[[ Dataset content, beginning ]]

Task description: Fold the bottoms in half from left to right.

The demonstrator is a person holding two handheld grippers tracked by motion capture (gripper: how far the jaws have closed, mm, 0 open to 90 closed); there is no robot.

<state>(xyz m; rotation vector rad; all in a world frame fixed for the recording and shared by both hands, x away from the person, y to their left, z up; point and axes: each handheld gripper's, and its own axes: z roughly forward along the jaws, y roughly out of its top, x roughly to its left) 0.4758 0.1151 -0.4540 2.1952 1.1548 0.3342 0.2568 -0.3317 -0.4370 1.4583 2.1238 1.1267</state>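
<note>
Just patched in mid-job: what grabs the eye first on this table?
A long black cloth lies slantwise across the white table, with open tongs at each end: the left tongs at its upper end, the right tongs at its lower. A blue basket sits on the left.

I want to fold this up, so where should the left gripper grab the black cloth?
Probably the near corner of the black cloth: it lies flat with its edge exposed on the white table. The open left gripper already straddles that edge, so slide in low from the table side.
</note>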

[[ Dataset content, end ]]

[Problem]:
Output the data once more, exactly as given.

[Answer to the exercise]:
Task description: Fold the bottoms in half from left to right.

The demonstrator is a person holding two handheld grippers tracked by motion capture (gripper: how far the jaws have closed, mm, 0 open to 90 closed); there is no robot.

<state>(xyz m; rotation vector rad; all in a world frame fixed for the recording and shared by both hands, x away from the person, y to their left, z up; point and axes: each handheld gripper's, and its own axes: z roughly forward along the jaws, y roughly out of its top, x roughly to its left) 0.4758 0.1151 -0.4540 2.1952 1.1548 0.3342 0.2568 -0.3317 -0.4370 1.4583 2.1238 1.1267</state>
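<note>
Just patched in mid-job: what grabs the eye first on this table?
A long black cloth lies slantwise across the white table, with open tongs at each end: the left tongs at its upper end, the right tongs at its lower. A blue basket sits on the left.

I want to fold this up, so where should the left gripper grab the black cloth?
Probably the near corner of the black cloth: it lies flat with its edge exposed on the white table. The open left gripper already straddles that edge, so slide in low from the table side.
</note>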

No additional output will be produced.